DATASET EXTRACT Start Marker

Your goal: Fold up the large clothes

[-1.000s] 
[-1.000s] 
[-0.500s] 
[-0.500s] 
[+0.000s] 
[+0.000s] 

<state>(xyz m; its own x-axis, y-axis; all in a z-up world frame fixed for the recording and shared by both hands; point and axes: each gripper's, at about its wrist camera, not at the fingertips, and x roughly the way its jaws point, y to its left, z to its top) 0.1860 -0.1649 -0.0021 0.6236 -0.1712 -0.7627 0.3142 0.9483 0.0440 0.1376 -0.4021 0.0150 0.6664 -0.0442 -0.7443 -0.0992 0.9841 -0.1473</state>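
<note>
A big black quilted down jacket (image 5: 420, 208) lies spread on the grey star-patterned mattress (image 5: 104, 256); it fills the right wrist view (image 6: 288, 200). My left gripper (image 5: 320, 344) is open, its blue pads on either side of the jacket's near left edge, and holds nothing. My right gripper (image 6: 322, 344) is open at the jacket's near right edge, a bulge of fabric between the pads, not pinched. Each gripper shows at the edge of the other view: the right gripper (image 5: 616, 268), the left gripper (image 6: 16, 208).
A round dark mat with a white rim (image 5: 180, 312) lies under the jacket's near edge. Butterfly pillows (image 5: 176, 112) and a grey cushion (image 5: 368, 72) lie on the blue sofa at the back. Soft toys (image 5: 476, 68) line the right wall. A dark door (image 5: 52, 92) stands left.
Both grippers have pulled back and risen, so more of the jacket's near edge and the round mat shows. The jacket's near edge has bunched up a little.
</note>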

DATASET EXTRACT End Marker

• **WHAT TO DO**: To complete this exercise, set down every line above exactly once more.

• **EXPECTED ANSWER**:
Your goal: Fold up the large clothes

[-1.000s] 
[-1.000s] 
[-0.500s] 
[-0.500s] 
[+0.000s] 
[+0.000s] 

<state>(xyz m; its own x-axis, y-axis; all in a z-up world frame fixed for the recording and shared by both hands; point and axes: each gripper's, at about its wrist camera, not at the fingertips, and x roughly the way its jaws point, y to its left, z to its top) 0.1860 -0.1649 -0.0021 0.6236 -0.1712 -0.7627 0.3142 0.9483 0.0440 0.1376 -0.4021 0.0150 0.6664 -0.0442 -0.7443 -0.0992 0.9841 -0.1473</state>
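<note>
A big black quilted down jacket (image 5: 420, 208) lies spread on the grey star-patterned mattress (image 5: 104, 256); it fills the right wrist view (image 6: 288, 200). My left gripper (image 5: 320, 344) is open, its blue pads on either side of the jacket's near left edge, and holds nothing. My right gripper (image 6: 322, 344) is open at the jacket's near right edge, a bulge of fabric between the pads, not pinched. Each gripper shows at the edge of the other view: the right gripper (image 5: 616, 268), the left gripper (image 6: 16, 208).
A round dark mat with a white rim (image 5: 180, 312) lies under the jacket's near edge. Butterfly pillows (image 5: 176, 112) and a grey cushion (image 5: 368, 72) lie on the blue sofa at the back. Soft toys (image 5: 476, 68) line the right wall. A dark door (image 5: 52, 92) stands left.
Both grippers have pulled back and risen, so more of the jacket's near edge and the round mat shows. The jacket's near edge has bunched up a little.
</note>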

This output requires nothing more.